Records from a dataset:
◆ ◆ ◆

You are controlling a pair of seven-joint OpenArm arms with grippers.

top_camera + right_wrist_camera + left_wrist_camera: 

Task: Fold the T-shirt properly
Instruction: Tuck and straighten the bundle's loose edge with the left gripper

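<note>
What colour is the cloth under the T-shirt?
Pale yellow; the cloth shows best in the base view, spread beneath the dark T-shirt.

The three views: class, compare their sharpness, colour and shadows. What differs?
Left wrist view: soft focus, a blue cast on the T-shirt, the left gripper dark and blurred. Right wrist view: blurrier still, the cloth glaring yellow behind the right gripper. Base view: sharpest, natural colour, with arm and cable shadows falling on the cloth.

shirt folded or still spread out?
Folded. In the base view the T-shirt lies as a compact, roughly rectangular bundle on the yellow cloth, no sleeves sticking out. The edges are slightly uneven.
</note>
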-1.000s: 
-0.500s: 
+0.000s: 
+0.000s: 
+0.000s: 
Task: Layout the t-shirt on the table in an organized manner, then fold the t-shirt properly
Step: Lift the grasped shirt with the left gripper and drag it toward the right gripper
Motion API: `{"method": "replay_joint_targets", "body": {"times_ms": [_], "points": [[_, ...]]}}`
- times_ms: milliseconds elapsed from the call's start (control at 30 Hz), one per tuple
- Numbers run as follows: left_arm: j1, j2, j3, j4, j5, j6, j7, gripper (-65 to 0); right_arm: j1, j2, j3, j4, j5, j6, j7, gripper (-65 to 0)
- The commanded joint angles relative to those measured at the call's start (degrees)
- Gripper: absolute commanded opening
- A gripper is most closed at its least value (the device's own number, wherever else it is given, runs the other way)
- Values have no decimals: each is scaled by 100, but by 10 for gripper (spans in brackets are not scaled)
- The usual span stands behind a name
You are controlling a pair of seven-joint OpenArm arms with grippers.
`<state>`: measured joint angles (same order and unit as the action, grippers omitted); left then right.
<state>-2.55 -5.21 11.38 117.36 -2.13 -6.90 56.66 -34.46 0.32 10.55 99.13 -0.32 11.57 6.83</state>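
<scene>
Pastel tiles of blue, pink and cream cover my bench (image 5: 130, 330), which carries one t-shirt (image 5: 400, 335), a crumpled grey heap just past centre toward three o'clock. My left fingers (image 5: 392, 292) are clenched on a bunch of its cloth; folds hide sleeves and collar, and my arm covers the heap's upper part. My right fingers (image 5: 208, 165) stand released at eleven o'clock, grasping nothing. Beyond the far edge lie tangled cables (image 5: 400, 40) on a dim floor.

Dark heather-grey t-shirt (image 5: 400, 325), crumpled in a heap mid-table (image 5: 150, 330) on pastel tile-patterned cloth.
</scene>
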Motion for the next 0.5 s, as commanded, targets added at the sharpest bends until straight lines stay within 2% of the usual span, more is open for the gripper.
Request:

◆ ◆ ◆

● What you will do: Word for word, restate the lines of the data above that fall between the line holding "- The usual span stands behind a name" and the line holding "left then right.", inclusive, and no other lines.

● Reply to the exercise:
- The usual span stands behind a name
You are controlling a pair of seven-joint OpenArm arms with grippers.
`<state>`: measured joint angles (same order and unit as the action, grippers omitted); left then right.

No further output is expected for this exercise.